The persistence of thermal marginal pricing has significant implications for market behavior and investment strategies. For renewable generators, it means that revenue is still largely determined by fossil fuel costs rather than their own production economics. While high renewable output can depress prices during certain hours, the overall price level remains linked to thermal generation costs, providing a degree of revenue stability.

For thermal generators, the situation is more complex. While they continue to set prices and capture high margins during peak periods, they face increasing operational challenges due to declining load factors and regulatory pressure. As renewable penetration increases, thermal plants are dispatched less frequently, reducing their overall utilization and revenue. However, their role in balancing the system ensures that they remain indispensable, at least in the medium term.

Forward markets reflect this underlying structure. Power forward prices for calendar year 2026 are trading around €113–114/MWh, indicating expectations of continued reliance on thermal generation and sustained carbon pricing. These forward levels incorporate both current fuel cost assumptions and anticipated market dynamics, including renewable expansion and potential policy changes.

The linkage between power prices and fuel markets also introduces volatility. Changes in gas prices, driven by global LNG dynamics, or shifts in carbon pricing can have immediate and significant impacts on electricity prices. This creates both risks and opportunities for market participants, particularly those engaged in trading and hedging activities.

The transition away from thermal marginal pricing will require a fundamental shift in system structure. Large-scale deployment of storage, capable of shifting renewable output across time, is a critical component of this transition. Demand-side flexibility, including industrial load management and electrification strategies, can also reduce reliance on thermal generation by aligning demand with renewable supply.

However, these solutions are still in the early stages of deployment in the SEE region. Until they reach sufficient scale, thermal generation will continue to define the marginal price, even as its share of total generation declines. This creates a transitional market environment in which old and new paradigms coexist, with pricing mechanisms lagging behind changes in the generation mix.

The implications for decarbonisation are significant. While increasing renewable capacity reduces overall emissions intensity, the persistence of thermal marginal pricing means that fossil fuels continue to play a central role in the system. Achieving deeper decarbonisation will require not only expanding renewable capacity but also transforming the mechanisms through which electricity is priced and dispatched.

In this context, the SEE market can be seen as a leading indicator of broader European trends. The region’s combination of growing renewable capacity, significant thermal infrastructure and limited storage mirrors conditions that are emerging across other parts of the continent. The dynamics observed here—particularly the coexistence of high renewable penetration and thermal price-setting—are likely to persist until flexibility solutions are fully integrated into the system.
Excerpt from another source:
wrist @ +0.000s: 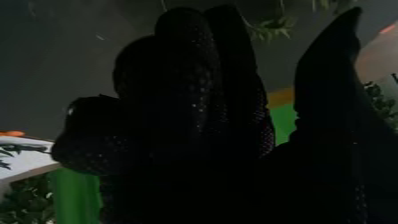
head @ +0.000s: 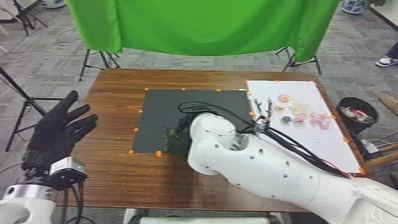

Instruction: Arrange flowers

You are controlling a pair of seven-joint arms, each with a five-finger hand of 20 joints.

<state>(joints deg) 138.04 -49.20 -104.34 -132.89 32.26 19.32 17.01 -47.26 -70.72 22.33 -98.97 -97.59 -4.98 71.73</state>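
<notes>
In the head view, my right hand (head: 184,122) is over the dark mat (head: 160,107), largely covered by its own white arm. Green leafy stems (head: 170,138) lie on the mat beside it, toward the robot. The right wrist view has my right hand (wrist: 191,110) with fingers relaxed and thumb apart, nothing held between them; leaves (wrist: 271,28) are beyond the fingertips. Pale pink, cream and bluish flowers (head: 299,118) rest on the white sheet (head: 306,92), with green stems (head: 263,107) at their left. My left hand (head: 60,127) is open left of the mat.
The brown table (head: 111,165) has orange markers (head: 159,154) around the mat and sheet. A green cloth (head: 195,30) hangs behind its far edge. A dark bin (head: 358,112) stands off the right side. Black cables (head: 293,144) run along the right arm.
</notes>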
For investors, understanding this dynamic is essential. The value of assets is increasingly determined not just by their generation profile, but by their position within the merit order and their exposure to fuel and carbon costs. Assets that can operate flexibly, respond to price signals and integrate with emerging technologies are likely to outperform in this evolving landscape.

The SEE power market is therefore not yet post-thermal. It is a system in transition, where renewables are reshaping the supply curve but have not yet redefined the marginal price. The timing and trajectory of this transition will depend on the pace of investment in flexibility, the evolution of fuel and carbon markets, and the ability of policymakers to adapt market structures to a new reality.